Friday, December 30, 2011

False alarm.

Nevermind. There was no change. There never will be any change.

Saturday, December 24, 2011

I don't want to be second pick.

I want to be someone's first choice. I am starting to realize that you will never do that for me.

Friday, December 23, 2011

Progress.

Slowly, but surely... I see your progress. I couldn't be happier. :] but... There's still one thing I'm skeptical about. I brought it up last night and was not reassured. I don't think I ever will be. Sigh. This is the deal breaker for me.

Tuesday, December 20, 2011

What I'm looking for...

I'm looking for someone who will love me with no conditions.

I know I can be a handful, but if you treat me right, I can guarantee I will make the relationship worth while.

I want someone who will be there for me when I'm feeling down, even if their not there with me physically.

I want someone who I can be open and honest with without feeling like I always have to defend myself whenever I talk about something that bothers me.

I want someone who will give me the world, not because he's obligated, but because he wants to.

I want someone who will love, not only my assets, but all of my flaws and embrace them.

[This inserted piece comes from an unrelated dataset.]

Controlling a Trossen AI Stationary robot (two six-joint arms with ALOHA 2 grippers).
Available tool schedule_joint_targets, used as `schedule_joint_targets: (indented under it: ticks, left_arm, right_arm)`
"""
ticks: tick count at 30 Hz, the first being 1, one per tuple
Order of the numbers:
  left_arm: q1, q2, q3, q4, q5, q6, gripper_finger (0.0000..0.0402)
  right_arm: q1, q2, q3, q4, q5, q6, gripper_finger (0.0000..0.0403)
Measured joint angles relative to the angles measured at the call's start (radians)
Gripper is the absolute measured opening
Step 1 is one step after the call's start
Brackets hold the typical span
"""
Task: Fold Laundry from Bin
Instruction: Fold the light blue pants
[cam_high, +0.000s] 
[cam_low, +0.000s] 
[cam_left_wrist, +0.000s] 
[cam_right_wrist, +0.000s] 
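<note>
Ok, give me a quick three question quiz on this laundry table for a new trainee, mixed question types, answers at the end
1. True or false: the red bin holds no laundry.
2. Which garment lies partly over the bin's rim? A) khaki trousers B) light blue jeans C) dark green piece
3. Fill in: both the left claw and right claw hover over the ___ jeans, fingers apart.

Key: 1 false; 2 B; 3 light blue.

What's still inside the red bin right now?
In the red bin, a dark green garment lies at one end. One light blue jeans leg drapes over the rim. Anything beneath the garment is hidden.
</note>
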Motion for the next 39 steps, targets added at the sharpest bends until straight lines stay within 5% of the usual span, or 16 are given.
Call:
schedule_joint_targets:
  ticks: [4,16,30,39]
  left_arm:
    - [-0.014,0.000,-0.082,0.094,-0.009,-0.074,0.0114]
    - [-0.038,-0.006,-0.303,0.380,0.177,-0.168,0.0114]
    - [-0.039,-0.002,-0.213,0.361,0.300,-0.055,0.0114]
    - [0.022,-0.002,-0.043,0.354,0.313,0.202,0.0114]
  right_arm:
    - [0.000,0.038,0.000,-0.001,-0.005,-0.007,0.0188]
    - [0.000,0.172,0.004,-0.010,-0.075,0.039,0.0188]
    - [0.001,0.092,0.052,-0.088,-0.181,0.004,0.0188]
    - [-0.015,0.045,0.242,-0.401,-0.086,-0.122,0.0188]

I want someone who will do whatever it takes to make me happy.

I want someone who will give me the attention that I deserve, even when he's not with me.

I want someone who will call/text because he's thinking about me.

I want someone who will call/text me "good morning, sunshine" or "goodnight, babe" because he wants to.

I want someone who will be everything that I need.

I want someone who proves to me everyday that he loves me.

I want someone who does anything and everything he can to make me feel like I'm his.

I want someone to love me whole-heartedly.

I want that someone to be you.

You have no idea how badly I want that to be you.